Records section start

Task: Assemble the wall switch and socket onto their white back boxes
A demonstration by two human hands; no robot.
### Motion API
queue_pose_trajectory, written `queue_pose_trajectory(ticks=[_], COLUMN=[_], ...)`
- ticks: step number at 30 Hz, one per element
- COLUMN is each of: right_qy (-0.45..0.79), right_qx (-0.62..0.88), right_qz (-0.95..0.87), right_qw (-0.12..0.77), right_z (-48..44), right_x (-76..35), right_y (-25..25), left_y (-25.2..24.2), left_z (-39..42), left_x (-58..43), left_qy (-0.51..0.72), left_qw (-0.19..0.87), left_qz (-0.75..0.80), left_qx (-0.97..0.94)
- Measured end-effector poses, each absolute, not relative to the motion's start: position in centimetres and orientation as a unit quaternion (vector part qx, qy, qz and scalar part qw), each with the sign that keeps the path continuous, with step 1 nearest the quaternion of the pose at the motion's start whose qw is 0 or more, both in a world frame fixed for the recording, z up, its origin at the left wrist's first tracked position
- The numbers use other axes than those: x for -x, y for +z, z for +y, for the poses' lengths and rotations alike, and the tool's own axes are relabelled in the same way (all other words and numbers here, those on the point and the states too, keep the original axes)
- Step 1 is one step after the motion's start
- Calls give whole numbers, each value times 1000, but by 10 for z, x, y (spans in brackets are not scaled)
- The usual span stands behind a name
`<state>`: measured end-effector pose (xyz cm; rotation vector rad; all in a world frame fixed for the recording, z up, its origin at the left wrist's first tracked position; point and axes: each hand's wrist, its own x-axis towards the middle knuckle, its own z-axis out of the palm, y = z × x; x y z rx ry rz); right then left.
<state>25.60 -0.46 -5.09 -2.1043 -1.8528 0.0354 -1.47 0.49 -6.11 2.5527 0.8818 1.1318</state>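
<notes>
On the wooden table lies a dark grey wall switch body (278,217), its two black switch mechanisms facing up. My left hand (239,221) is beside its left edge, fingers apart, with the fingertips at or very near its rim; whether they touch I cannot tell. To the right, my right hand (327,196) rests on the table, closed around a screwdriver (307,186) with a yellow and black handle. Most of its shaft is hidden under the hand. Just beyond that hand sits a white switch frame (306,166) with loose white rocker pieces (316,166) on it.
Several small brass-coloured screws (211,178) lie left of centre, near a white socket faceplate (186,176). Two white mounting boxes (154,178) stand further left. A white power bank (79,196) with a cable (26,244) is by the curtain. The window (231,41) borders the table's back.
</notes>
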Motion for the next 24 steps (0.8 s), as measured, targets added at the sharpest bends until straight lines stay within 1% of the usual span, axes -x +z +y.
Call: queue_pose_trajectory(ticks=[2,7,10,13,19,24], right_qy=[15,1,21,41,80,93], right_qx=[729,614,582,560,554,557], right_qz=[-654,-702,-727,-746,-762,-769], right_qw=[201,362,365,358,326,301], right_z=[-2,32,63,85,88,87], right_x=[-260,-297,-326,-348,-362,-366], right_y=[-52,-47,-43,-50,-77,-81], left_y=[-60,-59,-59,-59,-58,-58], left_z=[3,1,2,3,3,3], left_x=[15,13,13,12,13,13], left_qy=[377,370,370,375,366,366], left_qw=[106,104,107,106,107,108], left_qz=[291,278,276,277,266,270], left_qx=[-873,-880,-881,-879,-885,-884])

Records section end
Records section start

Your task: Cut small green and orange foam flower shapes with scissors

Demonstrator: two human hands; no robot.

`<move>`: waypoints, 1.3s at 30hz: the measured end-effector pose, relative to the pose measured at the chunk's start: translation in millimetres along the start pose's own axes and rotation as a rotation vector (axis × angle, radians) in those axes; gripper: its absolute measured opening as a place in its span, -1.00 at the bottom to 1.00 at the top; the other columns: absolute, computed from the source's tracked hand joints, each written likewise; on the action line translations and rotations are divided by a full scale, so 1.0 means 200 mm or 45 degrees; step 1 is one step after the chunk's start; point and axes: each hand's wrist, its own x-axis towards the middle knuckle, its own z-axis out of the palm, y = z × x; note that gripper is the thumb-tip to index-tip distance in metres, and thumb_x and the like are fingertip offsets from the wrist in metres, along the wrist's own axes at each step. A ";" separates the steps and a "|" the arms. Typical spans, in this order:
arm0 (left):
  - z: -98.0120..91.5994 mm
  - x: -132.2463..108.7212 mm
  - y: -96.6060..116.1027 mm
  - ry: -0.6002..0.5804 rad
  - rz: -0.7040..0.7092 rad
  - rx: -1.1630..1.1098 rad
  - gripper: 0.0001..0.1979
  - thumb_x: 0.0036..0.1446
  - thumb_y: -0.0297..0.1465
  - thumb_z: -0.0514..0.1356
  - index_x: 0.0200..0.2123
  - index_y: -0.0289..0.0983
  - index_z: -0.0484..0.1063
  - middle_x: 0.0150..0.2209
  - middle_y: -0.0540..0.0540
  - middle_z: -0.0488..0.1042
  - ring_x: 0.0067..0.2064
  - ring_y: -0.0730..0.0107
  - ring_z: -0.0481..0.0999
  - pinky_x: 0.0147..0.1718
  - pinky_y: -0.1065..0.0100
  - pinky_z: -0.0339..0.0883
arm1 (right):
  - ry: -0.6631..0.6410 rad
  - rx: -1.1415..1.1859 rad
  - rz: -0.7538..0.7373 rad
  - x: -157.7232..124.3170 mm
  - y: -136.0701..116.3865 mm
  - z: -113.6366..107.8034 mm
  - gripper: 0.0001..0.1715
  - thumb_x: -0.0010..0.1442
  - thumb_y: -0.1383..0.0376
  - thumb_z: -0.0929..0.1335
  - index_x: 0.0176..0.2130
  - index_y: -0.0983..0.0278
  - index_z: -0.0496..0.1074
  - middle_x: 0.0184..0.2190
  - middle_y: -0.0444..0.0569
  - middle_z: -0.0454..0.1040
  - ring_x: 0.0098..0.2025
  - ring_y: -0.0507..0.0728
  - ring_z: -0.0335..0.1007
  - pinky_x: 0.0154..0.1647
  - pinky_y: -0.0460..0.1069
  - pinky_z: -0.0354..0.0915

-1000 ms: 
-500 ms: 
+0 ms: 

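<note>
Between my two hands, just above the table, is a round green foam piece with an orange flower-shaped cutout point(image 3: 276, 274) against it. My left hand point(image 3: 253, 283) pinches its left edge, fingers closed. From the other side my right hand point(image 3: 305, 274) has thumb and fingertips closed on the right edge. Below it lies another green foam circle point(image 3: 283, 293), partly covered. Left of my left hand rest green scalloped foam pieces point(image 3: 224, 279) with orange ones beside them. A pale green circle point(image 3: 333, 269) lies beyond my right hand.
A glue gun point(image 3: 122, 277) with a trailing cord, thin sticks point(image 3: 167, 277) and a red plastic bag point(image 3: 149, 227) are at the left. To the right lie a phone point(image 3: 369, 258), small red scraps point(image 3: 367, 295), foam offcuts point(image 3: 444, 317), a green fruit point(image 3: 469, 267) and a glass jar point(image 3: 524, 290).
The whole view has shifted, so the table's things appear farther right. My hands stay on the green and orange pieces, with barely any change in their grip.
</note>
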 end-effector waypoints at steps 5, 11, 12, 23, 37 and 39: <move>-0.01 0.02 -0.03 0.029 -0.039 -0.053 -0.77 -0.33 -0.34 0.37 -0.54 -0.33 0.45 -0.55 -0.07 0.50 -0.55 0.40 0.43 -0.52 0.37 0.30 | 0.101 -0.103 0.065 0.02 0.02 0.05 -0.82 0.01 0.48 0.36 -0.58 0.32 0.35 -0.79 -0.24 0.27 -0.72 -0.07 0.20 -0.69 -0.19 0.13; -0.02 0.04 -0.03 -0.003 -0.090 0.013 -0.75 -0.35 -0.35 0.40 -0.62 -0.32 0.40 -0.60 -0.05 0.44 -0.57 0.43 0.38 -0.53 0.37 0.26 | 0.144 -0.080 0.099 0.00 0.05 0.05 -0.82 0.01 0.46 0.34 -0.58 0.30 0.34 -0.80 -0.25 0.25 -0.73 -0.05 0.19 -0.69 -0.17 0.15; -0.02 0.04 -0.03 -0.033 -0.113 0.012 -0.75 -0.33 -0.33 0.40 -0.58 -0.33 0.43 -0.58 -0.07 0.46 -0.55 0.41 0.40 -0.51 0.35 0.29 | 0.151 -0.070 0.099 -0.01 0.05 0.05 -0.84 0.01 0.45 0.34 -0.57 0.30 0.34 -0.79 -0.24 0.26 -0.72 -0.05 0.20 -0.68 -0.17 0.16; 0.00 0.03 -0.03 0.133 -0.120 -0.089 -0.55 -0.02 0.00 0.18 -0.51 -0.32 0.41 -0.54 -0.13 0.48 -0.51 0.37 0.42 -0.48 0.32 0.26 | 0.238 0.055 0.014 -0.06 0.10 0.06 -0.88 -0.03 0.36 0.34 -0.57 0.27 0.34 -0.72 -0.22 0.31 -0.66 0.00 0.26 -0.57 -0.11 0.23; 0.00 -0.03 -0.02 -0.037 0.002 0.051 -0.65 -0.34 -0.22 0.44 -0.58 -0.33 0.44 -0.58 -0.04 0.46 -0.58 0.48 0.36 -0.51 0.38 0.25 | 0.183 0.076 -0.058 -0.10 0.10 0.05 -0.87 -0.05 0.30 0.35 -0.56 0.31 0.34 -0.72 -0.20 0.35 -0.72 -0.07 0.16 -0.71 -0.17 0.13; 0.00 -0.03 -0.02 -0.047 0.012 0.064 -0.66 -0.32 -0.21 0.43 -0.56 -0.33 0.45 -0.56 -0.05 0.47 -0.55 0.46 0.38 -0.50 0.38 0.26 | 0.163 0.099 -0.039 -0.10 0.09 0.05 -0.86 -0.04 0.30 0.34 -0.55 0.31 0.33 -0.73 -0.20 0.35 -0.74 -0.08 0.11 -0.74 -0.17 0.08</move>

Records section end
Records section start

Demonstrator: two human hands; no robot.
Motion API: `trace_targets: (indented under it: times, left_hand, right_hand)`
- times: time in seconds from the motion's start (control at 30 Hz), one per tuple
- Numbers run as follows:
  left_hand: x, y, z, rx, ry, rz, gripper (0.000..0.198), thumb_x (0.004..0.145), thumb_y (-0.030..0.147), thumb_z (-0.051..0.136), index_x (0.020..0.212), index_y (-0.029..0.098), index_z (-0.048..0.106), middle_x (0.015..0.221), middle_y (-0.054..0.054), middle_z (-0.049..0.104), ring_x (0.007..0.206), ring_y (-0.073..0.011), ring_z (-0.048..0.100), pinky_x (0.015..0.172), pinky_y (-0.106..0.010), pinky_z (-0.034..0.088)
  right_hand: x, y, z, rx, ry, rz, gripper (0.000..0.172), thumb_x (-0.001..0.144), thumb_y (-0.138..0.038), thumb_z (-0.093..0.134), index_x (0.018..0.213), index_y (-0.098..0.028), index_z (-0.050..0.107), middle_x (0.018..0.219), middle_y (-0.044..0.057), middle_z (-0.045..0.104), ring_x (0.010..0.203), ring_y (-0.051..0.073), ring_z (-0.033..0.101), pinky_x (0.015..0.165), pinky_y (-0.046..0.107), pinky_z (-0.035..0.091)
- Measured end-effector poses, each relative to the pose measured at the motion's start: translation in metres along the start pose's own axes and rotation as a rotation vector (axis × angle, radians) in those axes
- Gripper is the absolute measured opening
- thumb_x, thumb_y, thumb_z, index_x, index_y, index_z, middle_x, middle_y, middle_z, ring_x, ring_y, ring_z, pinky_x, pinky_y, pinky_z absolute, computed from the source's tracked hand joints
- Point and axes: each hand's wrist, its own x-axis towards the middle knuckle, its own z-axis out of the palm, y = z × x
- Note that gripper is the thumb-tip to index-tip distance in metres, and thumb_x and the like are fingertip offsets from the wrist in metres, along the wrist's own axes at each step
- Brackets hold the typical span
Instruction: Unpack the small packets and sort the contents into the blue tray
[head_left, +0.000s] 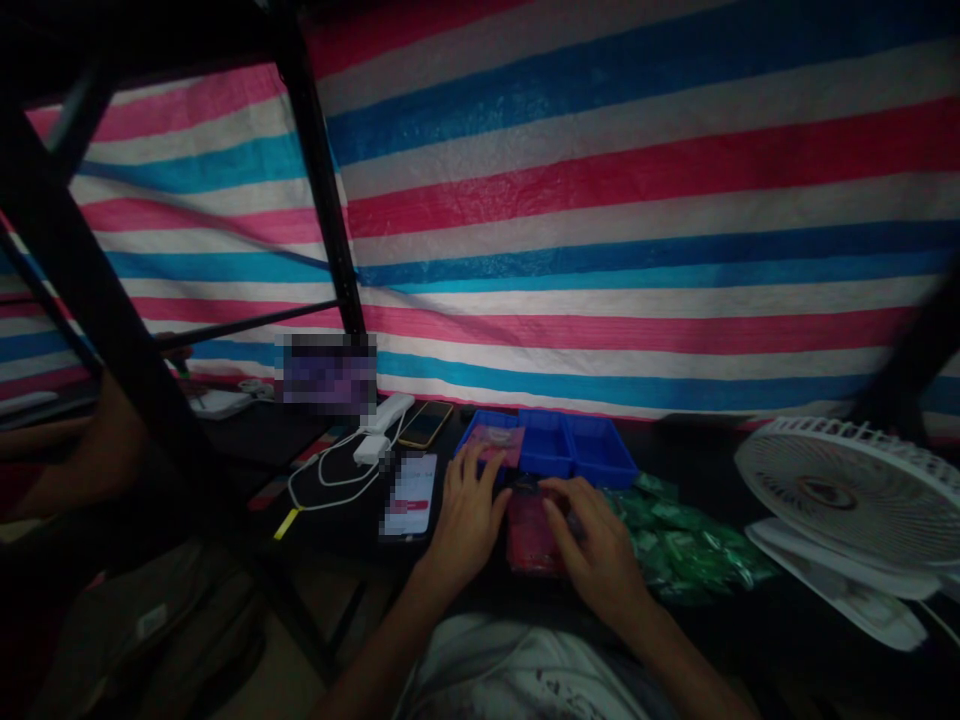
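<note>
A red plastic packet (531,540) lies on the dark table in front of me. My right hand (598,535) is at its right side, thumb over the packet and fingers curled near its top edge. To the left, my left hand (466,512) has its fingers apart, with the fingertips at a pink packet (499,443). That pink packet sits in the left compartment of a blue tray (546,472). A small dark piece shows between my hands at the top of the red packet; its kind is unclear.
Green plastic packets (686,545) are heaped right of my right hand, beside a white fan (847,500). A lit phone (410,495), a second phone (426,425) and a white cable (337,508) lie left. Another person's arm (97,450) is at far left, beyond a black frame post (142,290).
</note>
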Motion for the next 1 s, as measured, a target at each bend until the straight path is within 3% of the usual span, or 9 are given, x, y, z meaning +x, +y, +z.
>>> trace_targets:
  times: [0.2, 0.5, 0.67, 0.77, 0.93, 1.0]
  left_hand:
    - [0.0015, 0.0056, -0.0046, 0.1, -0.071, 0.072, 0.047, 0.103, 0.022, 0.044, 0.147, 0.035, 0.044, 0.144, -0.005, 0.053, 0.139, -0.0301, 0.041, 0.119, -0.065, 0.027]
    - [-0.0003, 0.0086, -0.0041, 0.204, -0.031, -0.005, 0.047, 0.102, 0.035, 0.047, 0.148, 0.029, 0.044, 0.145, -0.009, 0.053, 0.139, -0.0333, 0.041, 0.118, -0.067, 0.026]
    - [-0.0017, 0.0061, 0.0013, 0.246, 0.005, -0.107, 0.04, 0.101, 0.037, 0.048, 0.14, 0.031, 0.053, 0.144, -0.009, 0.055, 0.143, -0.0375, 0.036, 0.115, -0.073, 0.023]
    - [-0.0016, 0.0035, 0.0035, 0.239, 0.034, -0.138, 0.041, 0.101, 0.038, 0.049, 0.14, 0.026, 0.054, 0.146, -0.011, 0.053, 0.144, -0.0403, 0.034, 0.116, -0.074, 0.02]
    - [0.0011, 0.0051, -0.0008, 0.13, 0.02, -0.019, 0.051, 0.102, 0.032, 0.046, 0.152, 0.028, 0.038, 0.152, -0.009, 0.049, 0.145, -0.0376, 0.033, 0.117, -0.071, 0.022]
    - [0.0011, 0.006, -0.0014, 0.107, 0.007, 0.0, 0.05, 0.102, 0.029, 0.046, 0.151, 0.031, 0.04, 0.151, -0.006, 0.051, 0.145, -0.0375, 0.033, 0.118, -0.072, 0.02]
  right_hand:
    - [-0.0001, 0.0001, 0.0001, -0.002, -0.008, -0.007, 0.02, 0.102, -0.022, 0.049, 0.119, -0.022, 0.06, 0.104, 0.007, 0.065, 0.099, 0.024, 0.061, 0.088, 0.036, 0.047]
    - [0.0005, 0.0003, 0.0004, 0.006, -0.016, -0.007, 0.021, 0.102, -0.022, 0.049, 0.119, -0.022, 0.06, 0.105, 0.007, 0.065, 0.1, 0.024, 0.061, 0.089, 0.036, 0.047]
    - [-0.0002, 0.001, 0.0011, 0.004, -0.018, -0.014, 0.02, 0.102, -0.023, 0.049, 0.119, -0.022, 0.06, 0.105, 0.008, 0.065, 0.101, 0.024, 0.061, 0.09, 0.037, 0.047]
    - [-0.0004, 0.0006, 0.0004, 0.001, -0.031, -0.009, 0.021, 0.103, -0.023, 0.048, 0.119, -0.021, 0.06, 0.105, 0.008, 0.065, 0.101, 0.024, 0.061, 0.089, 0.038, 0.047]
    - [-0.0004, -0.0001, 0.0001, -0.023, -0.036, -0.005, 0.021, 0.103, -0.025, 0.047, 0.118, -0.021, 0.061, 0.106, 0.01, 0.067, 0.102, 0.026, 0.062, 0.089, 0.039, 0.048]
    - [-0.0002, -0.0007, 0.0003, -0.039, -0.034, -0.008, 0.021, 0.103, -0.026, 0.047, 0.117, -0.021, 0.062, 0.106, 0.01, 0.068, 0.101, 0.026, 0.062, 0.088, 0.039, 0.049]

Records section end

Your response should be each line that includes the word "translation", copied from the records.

● Output of the task:
`<move>`: waypoints, 1.3s at 30hz: the measured end-effector pose, relative to the pose measured at the chunk's start: translation in millimetres along the start pose's own axes and rotation as a rotation vector (axis × angle, radians) in those axes; gripper: its absolute measured opening as a place in its span, -1.00 at the bottom to 1.00 at the top; the other columns: absolute, computed from the source's tracked hand joints, each written likewise; on the action line translations and rotations are divided by a full scale, so 1.0 means 200 mm or 45 degrees; step 1 is one step after the chunk's start; point and axes: each hand's wrist, its own x-axis towards the middle knuckle, its own z-axis out of the palm, y = z × x; note that gripper is the thumb-tip to index-tip distance in metres, and thumb_x and the like are fingertip offsets from the wrist in metres, along the wrist's own axes at each step. A ";" separates the steps and a "|" the arms. Typical spans, in this order:
- Measured end-effector poses, each relative to the pose measured at the motion's start: translation in metres along the start pose's own axes and rotation as a rotation vector (axis × angle, radians) in those axes

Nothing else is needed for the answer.